La situation ne s’améliore pas aux soins intensifs de l’hôpital de Granby.

Sit-in aux soins intensifs

La situation ne s’améliore pas aux soins intensifs de l’hôpital de Granby. Les infirmières de l’équipe de jour ne sont pas entrées au travail lundi matin et ont organisé un sit-in pour dénoncer leurs conditions de travail.

« C’est très désolant quand ça arrive. Mais les gens sont à bout », a fait valoir la présidente du Syndicat des professionnelles en soins des Cantons-de-l’Est, affilié à la Fédération interprofessionnelle de la santé du Québec (FIQ-SPSCE), Sophie Séguin.

La situation n’a eu aucun impact sur les patients, précise Mme Séguin. L’équipe de nuit est demeurée en place jusqu’à ce que la direction déplace une « équipe volante », dit-elle, en soulignant que cette mesure n’aurait cependant pas entraîné un « écart négatif » de personnel ailleurs.

Habituellement, quatre infirmières sont en poste de jour aux soins intensifs. Lundi, l’une d’elles était toutefois absente. « Les gens de jour sont tannés d’être en écart négatif, et surtout d’être obligés de rester régulièrement, même très régulièrement, en temps supplémentaire et en temps supplémentaire obligatoire de soir parce qu’il manque du monde. C’est une petite équipe. Comme elles sont quatre de jour, leur tour revient vite », expose Sophie Séguin.

« Elles ont décidé de ne pas entrer au travail à 8 h dans ces conditions-là en sachant qu’il manquait aussi quelqu’un ce soir (lundi). C’était sûr qu’une des trois devait rester. Elles savent aussi qu’il y a plusieurs nuits où il manque des gens... », ajoute la présidente du syndicat.


«  Il y a beaucoup de [gens en congé de] maladie et de gens en congé pour études. Cela fait en sorte qu’ils sont régulièrement, sur les trois quarts de travail, en écart négatif de personnel, déjà prévu à l’horaire.  »
Sophie Séguin
Sophie Séguin, présidente du Syndicat des professionnelles en soins des Cantons-­de-l’Est, affilié à la FIQ

Comité de travail 
La situation n’est pas nouvelle.
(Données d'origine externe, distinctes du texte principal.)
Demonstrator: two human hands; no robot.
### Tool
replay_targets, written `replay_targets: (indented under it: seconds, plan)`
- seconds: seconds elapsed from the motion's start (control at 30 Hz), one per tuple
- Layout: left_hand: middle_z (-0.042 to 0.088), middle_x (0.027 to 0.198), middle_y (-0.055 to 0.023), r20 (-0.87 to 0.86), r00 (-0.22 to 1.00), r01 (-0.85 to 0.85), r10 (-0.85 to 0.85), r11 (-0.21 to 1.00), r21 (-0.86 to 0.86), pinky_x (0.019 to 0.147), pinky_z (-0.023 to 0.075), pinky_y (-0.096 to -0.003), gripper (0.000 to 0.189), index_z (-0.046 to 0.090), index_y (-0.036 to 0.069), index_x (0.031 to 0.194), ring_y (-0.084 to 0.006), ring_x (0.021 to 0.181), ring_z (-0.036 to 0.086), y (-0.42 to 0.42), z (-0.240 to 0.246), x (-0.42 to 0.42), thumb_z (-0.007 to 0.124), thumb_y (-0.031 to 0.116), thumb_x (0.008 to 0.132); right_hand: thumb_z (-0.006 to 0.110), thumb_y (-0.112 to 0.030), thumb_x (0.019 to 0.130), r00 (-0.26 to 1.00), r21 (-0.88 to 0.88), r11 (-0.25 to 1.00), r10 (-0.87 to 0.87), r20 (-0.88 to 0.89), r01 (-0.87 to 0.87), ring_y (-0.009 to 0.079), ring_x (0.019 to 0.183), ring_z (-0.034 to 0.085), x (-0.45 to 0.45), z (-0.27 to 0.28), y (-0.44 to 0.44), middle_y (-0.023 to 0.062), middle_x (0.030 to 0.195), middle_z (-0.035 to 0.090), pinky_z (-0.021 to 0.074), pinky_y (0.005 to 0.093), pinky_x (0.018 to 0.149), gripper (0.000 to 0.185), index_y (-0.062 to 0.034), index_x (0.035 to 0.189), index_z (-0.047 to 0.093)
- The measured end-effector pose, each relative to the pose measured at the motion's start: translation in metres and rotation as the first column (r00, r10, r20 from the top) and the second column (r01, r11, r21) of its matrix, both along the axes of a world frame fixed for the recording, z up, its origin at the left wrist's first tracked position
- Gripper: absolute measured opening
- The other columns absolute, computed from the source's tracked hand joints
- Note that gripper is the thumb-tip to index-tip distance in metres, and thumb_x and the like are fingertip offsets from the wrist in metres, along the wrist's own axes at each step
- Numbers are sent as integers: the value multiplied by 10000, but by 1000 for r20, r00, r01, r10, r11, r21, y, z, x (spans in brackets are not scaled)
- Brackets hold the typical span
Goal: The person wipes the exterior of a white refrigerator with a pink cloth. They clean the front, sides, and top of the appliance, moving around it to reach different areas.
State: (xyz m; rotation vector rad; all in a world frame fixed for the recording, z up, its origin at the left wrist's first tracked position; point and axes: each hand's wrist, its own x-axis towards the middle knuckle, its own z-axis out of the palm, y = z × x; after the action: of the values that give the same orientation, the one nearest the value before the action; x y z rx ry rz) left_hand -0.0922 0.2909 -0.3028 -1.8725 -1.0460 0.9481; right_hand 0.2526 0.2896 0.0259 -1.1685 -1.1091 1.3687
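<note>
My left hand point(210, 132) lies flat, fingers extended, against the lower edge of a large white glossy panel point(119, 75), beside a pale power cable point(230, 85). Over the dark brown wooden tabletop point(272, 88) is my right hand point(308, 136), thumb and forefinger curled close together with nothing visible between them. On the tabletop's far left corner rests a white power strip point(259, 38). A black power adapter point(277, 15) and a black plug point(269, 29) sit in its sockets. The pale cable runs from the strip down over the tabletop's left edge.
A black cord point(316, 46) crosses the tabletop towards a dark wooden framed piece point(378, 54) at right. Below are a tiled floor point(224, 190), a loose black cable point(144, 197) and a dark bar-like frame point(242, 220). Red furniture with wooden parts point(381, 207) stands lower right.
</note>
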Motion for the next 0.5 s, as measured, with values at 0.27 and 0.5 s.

La « structure de postes » aux soins intensifs fait l’objet de discussions avec l’employeur depuis 2013, soit depuis qu’un poste de soir a été fermé, dit Sophie Séguin.
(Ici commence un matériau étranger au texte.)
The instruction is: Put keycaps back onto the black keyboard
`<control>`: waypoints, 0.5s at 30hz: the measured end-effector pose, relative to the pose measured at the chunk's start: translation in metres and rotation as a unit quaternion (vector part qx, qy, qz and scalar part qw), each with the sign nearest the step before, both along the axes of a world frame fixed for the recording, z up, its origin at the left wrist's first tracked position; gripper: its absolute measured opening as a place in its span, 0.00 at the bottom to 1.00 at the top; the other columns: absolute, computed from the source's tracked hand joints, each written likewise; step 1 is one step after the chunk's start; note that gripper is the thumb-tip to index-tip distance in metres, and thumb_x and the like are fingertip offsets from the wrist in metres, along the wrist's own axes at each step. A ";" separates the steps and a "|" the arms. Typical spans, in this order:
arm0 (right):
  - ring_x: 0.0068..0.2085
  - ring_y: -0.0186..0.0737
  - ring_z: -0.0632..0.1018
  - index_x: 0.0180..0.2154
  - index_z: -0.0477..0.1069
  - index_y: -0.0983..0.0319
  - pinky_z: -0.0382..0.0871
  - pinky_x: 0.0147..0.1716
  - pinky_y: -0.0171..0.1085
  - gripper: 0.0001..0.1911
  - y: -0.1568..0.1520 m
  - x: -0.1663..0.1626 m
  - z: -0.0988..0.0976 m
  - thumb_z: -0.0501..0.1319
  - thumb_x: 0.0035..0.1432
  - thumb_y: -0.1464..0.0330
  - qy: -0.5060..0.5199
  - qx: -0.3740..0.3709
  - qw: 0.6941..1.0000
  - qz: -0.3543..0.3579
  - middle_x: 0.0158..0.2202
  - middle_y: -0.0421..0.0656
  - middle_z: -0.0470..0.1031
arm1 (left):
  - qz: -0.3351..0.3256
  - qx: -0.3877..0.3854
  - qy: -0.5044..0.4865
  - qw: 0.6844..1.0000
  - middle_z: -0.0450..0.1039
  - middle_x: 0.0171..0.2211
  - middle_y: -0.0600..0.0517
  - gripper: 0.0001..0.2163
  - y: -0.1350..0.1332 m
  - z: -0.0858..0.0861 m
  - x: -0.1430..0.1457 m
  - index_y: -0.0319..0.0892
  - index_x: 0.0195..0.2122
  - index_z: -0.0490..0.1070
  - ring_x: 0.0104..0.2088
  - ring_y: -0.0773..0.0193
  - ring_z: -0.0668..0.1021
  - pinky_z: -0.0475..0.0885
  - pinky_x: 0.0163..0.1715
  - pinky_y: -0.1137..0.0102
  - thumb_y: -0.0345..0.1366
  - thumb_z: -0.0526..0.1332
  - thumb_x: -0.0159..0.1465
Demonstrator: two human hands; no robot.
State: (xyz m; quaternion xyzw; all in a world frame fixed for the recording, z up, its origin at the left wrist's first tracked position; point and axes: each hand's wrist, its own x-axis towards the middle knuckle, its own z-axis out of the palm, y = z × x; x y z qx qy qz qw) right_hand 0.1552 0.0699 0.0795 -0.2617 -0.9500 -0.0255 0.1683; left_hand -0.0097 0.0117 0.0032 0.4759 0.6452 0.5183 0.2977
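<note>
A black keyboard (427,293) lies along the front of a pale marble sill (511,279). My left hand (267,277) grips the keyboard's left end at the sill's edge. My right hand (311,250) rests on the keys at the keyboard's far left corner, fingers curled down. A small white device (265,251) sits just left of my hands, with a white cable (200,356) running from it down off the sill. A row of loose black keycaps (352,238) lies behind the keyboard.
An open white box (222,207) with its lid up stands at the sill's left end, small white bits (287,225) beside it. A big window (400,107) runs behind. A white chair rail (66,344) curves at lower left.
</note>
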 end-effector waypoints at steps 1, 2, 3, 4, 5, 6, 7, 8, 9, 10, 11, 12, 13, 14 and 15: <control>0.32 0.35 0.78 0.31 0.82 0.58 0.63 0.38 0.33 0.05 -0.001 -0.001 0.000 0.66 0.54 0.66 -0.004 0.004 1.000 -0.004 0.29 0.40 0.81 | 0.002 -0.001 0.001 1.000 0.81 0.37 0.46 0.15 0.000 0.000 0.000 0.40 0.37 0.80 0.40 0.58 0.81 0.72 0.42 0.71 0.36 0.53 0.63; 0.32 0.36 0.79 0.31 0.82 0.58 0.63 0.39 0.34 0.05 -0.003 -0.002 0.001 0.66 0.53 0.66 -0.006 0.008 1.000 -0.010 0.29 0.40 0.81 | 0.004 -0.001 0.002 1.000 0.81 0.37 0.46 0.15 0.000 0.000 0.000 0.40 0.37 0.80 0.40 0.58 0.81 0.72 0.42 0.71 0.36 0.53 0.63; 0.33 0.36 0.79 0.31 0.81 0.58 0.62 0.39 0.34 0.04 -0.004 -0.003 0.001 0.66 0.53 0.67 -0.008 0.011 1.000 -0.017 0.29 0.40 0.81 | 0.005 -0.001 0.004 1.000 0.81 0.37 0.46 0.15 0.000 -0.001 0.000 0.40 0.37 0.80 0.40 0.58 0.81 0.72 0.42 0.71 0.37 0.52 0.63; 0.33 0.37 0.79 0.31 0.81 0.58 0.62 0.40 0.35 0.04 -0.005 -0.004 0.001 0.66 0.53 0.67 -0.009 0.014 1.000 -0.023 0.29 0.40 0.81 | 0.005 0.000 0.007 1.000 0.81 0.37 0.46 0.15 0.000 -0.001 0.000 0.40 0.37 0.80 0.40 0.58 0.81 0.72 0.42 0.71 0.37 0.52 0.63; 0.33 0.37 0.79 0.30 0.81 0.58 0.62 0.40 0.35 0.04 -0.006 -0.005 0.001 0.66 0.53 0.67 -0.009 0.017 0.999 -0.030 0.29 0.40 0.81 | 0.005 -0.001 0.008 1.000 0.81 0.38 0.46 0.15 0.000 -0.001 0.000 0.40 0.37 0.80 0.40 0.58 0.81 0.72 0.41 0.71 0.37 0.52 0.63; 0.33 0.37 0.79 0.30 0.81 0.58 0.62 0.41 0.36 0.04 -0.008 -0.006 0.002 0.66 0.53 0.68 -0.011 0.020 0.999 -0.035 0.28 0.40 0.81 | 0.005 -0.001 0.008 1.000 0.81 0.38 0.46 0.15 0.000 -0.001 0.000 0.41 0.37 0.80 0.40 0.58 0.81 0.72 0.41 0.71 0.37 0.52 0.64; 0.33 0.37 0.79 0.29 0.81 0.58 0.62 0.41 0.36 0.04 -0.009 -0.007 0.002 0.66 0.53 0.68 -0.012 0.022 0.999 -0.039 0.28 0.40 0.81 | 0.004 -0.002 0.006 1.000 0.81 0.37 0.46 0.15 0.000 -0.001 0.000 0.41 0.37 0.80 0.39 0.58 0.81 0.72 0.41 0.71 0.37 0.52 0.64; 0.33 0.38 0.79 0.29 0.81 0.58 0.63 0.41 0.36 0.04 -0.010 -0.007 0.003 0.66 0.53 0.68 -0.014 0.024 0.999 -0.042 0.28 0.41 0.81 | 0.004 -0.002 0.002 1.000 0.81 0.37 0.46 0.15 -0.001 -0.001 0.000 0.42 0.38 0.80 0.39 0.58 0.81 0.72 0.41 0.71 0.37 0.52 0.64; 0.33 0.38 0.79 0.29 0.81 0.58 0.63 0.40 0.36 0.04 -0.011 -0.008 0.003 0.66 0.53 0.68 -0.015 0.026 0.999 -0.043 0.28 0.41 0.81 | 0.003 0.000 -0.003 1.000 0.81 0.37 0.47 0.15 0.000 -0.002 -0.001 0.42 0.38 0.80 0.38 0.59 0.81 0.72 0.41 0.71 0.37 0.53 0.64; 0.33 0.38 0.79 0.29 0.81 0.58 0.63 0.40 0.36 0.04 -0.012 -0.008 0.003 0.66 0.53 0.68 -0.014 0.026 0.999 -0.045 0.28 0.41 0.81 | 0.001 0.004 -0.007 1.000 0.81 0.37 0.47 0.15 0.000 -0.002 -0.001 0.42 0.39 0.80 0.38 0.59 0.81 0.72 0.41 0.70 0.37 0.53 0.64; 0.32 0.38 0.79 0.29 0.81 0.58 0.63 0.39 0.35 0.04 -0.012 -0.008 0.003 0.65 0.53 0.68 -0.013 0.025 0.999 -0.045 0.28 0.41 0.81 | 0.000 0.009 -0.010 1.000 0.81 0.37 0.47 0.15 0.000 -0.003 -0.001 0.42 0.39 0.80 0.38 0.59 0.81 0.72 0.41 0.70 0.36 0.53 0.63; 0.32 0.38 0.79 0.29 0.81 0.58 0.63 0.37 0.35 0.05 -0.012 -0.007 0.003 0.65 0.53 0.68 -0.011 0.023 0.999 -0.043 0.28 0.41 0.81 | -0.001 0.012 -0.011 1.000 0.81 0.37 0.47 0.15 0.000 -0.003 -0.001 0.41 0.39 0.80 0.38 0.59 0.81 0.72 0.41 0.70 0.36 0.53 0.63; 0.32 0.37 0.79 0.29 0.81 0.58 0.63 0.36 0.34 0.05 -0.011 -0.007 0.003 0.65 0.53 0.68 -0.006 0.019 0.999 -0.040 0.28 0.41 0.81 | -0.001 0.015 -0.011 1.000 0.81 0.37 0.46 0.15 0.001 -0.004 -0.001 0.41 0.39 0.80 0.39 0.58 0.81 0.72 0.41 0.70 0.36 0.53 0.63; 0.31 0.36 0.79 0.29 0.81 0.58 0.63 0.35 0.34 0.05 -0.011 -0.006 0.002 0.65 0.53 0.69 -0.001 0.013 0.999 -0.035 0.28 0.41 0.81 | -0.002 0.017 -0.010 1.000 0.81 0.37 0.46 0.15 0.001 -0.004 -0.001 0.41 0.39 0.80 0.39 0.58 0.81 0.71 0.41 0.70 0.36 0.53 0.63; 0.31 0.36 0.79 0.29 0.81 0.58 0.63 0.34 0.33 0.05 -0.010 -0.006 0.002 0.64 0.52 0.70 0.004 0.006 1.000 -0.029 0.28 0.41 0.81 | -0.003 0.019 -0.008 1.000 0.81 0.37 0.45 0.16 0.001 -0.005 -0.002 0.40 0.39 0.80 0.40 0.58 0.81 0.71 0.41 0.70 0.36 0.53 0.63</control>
« Il y a des problématiques aux soins intensifs depuis ce temps-là. Dès qu’il y a une surcharge de soir, il n’y a personne et ça force le personnel de jour à rester et celui de nuit à rentrer plus tôt. Il y a beaucoup de [gens en congé de] maladie et de gens en congé pour études. Cela fait en sorte qu’ils sont régulièrement, sur les trois quarts de travail, en écart négatif de personnel, déjà prévu à l’horaire », expose-t-elle.
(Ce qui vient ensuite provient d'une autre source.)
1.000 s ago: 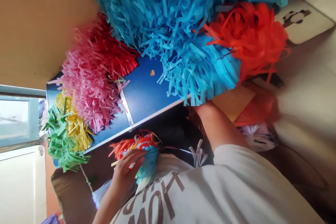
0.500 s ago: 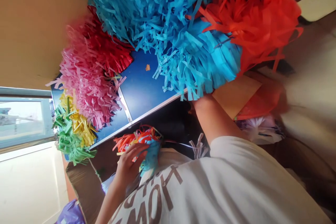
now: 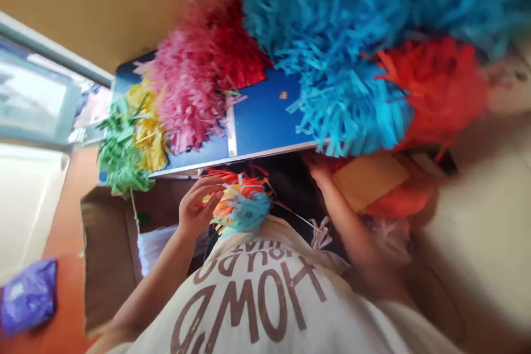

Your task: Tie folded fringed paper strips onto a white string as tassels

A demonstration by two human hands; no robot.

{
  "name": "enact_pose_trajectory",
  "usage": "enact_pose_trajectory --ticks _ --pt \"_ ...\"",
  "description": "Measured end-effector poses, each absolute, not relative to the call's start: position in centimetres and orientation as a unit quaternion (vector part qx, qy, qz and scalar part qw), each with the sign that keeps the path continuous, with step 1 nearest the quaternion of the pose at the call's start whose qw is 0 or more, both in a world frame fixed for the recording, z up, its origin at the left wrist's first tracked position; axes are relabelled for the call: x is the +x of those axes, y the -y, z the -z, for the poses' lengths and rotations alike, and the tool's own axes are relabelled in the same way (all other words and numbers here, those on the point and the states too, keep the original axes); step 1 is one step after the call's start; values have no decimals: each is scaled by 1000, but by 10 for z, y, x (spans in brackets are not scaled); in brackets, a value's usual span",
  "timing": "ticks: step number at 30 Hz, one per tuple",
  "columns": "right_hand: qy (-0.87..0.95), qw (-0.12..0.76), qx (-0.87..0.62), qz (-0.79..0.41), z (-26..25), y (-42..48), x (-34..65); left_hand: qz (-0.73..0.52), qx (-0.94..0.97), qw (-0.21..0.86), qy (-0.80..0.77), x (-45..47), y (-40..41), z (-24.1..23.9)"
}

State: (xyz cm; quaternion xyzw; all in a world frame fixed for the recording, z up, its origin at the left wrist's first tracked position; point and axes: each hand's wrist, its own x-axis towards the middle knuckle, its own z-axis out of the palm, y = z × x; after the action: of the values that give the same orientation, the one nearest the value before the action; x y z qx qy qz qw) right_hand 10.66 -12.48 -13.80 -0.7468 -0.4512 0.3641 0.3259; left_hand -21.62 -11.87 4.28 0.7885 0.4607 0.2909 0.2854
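In my lap sits a multicoloured paper pom-pom (image 3: pixel 246 207) with orange, yellow and light blue strips. My left hand (image 3: pixel 199 199) is at its left side, fingers bent and closed around some orange and yellow strips. My right hand (image 3: pixel 317 167) is at the table's front edge, below the hanging blue fringe; its fingers are blurred and partly hidden. A thin white string (image 3: pixel 296 214) runs from near the pom-pom to a small pale tassel (image 3: pixel 321 232) by my right forearm.
On the blue table (image 3: pixel 265 116) lie blue fringe (image 3: pixel 352 94), a red pom-pom (image 3: pixel 435 88), pink fringe (image 3: pixel 186 83), yellow fringe (image 3: pixel 147 127) and green fringe (image 3: pixel 122 149). A brown cardboard box (image 3: pixel 108 232) is at lower left, a purple package (image 3: pixel 31 296) on the floor, a tan sheet (image 3: pixel 369 180) at right.
The view has swung, so the table appears straighter and further right. My right hand has come partly into sight from beneath the blue fringe. My left hand stays at the multicoloured pom-pom.
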Motion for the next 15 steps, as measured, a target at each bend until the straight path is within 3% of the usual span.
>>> enact_pose_trajectory --ticks 5,10,15 --pt "514 264 -759 -299 77 171 110 -402 694 262 -537 -263 133 -22" --pt "586 231 -729 -266 12 177 77 -239 578 315 -714 -317 138 50" --pt "691 137 -660 -263 -23 154 10 -207 444 400 -774 -353 150 143"
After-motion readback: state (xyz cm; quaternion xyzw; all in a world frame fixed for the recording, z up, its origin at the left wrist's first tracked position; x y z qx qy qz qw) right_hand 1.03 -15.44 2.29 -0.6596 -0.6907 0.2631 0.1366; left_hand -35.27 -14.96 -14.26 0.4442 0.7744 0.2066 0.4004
Un comité de travail, axé sur l’unité des soins intensifs, a été mis en place il y a près de deux ans. Les résultats tarderaient cependant à se faire sentir.

« Je viens d’avoir un appel pour peut-être avoir une rencontre cette semaine avec la gestionnaire responsable des soins intensifs pour pouvoir regarder ça. Mais je vous dirais qu’on trouve que c’est très long ce dossier-là », laisse tomber la présidente du Syndicat des professionnelles en soins des Cantons-de-l’Est, affilié à la Fédération interprofessionnelle de la santé du Québec (FIQ-SPSCE).

Solutions
Sophie Séguin estime néanmoins que certaines actions pourraient être mises en place à court terme. « J’ai demandé que ça soit fait en accéléré. Il y a des choses qui pourraient être stabilisées en attendant qu’on regarde la structure de postes. Il y a des gens qui ont de l’expertise aux soins intensifs, mais qui ne sont pas placés là. C’est important que la direction pose les gestes qu’il faut pour stabiliser l’équipe », estime Sophie Séguin.

Selon elle, les trois infirmières qui ont réalisé le sit-in lundi matin ne devraient subir aucune réprimande.

Cet événement s’ajoute à la fermeture temporaire de l’unité des soins intensifs il y a deux semaines par manque de personnel, ainsi qu’aux différents cris du cœur lancés par des infirmières à bout de souffle.

Le CIUSSS de l’Estrie-CHUS n’a pas souhaité commenter la situation lundi. La conseillère en communication de l’organisation, Geneviève Lemay, a souligné que la direction est en contact avec le syndicat de la FIQ dans ce dossier.